[WORK TO COMPLETE] Find every line below where the string "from" shows up, and copy those lines.

[RECORDS SUPPLIED]
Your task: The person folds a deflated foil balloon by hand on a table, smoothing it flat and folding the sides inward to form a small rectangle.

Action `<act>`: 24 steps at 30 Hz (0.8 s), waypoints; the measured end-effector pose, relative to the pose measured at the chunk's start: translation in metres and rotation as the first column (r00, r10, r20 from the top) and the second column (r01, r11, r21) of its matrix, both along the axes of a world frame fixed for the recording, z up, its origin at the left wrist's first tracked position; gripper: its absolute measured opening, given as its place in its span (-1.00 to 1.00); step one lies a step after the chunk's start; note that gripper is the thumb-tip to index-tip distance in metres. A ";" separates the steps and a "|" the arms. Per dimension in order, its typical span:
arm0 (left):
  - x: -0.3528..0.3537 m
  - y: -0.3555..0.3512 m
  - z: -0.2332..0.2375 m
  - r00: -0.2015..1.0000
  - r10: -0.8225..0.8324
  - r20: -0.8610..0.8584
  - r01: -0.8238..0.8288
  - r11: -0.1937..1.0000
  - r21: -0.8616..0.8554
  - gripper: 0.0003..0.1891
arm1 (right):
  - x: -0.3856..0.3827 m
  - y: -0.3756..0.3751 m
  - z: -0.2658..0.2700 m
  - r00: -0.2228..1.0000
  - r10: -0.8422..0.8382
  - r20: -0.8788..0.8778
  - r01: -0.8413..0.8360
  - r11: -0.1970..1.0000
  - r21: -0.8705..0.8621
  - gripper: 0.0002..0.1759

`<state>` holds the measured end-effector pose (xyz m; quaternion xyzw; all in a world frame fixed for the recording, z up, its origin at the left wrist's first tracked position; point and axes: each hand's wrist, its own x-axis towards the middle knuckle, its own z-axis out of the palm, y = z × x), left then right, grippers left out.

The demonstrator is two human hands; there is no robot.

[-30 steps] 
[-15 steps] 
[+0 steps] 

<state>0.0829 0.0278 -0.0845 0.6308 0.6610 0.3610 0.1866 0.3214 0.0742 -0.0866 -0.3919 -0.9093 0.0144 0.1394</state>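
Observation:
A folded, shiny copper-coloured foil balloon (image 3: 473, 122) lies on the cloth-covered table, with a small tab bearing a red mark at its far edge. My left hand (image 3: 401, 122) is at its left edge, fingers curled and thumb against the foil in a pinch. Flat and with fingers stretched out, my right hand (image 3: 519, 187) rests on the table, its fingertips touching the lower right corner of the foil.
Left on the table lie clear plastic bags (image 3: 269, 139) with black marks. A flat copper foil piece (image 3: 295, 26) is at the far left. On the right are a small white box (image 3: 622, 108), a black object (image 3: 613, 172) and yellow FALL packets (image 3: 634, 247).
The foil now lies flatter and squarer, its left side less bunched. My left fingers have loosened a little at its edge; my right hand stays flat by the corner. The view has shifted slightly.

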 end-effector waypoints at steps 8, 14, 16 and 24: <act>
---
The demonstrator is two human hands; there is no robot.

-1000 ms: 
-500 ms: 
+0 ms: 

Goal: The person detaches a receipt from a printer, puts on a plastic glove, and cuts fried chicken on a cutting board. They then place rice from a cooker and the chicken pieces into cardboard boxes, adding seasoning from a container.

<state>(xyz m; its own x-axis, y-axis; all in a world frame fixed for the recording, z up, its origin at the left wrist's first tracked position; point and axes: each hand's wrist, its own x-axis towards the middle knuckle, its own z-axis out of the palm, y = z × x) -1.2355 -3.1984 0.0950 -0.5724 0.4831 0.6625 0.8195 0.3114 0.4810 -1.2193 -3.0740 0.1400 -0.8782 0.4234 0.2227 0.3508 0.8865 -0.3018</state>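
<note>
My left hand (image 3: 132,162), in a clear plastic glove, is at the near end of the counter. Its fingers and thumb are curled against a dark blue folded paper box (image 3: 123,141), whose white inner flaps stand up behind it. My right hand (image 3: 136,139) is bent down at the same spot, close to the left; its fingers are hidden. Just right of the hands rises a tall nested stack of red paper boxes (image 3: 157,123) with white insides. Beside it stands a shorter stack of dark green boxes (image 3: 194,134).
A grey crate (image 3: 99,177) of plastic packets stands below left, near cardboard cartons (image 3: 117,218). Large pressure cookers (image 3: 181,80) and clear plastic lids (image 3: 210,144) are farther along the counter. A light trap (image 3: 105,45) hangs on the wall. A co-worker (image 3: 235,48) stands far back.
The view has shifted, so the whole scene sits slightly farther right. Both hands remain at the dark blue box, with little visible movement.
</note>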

[TASK ANSWER]
Action `<act>`: 24 steps at 30 Hz (0.8 s), waypoints; the measured end-effector pose, relative to the pose measured at the chunk's start: translation in metres and rotation as the first column (r00, r10, r20 from the top) and the second column (r01, r11, r21) of its matrix, both along the axes of a world frame fixed for the recording, z up, its origin at the left wrist's first tracked position; gripper: its absolute measured opening, given as its place in its span (-1.00 to 1.00); step one lies a step after the chunk's start; note that gripper is the thumb-tip to index-tip distance in metres. A ";" separates the steps and a "|" the arms. Per dimension in order, its typical span:
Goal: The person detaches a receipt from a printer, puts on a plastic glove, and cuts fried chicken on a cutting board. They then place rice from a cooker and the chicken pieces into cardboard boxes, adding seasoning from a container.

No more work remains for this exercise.